Andrew stared down at the table. People jumping on the bandwagon, pseudo-grief, trite platitudes from strangers.
‘There are some lovely messages,’ Val went on, pulling the laptop back. ‘And photographs.’
The anger came without warning, a bolt of it, driving him to his feet, pushing him away from the table, roaring in his ears, drowning out the murmurs of shock and concern.
He bowled out into the conservatory and wrenched at the patio doors, locked of course. Beat at them with his fists. The garden beyond draped in snow, a splash of yellow on the witch-hazel, frilly flowers like shredded crêpe paper, the old stone bird table and footsteps leading to and back, the shocked flight of robins and magpies as he shook the doors.
‘Andrew.’ She was behind him, tears in her voice. Her hand on his shoulder, her head on his back. ‘We have to do this,’ she said. ‘We weren’t the only ones who loved him. And there are things we have to do: the arrangements, the funeral, work out what he’d have liked.’

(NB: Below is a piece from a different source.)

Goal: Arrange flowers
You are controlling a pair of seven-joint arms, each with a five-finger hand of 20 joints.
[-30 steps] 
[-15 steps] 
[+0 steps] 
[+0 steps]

What he’d have liked? Christ, the preposterous notion made him choke back a laugh. What he’d have liked! He’d have liked to live, he’d have liked to get a degree and drink too much with his mates and play the field, he’d have liked to grow up and get hitched and maybe have kids himself, see something of this world and smell the fucking daisies.
Andrew shifted, turned to her.
‘We’ll do it together,’ she said. She was always so strong, so sure. She put her hands to his face, kissed him.
* * *
Martine had information for them. The police were releasing the name of the victim – the one Jason had gone to help. Luke Murray.
Andrew felt a spike of anger, a needle inside, hot and piercing. ‘Why would they do this? Beat up this Luke and then take a knife…’ he demanded. ‘Why?’ He had to stand up. Move.
‘We don’t know,’ Martine said. ‘Once we’ve identified them-’
He spoke over her. ‘There must be a reason.’
‘Once we’ve apprehended the suspects, we might have more information.’
‘Was it a racist attack?’
‘That’s one avenue we are exploring. I understand it must be very frustrating for you both,’ Martine said.
‘It doesn’t matter why,’ Val said. ‘There probably isn’t any good reason. But they’ll pay for it.’ Her lips trembled.
Andrew’s anger drained away. He sat back down. Val took his hand. As Martine talked about the investigation and how it was going, Andrew was back in the garden, his feet cold and wet on the snow, seeing the lurid stain against the white, the ruin of Luke Murray’s face, watching Jason screaming for him to call the ambulance, seeing the smallest boy flailing and then running to the gate, his accomplices, their faces contorted as they screamed. He felt his throat spasm, mouth water, then a convulsion in his abdomen. He made it to the downstairs toilet and puked until he was spent. He gazed bleary-eyed at the face in the mirror, wiped the string of drool from his chin, his fingers white and bloodless. There was something odd; he stared, puzzled over it, then realized that he hadn’t shaved, his face was shadowed with thick stubble.
Someone came to find him eventually, someone always came after him even though he wanted to be left alone.
Their house was pictured on the news again, police tape fluttering in the slight breeze, which snatched the lightest dusting of snow and blew it round in a fine spiral. Outside their fence, bouquets of flowers and cards and candles. The photograph of Jason, and then two images of Luke Murray. The second one showing his horrific injuries. Val murmured in shock and Andrew groaned. The bare facts of the case were narrated, then the man leading the inquiry appealed for information.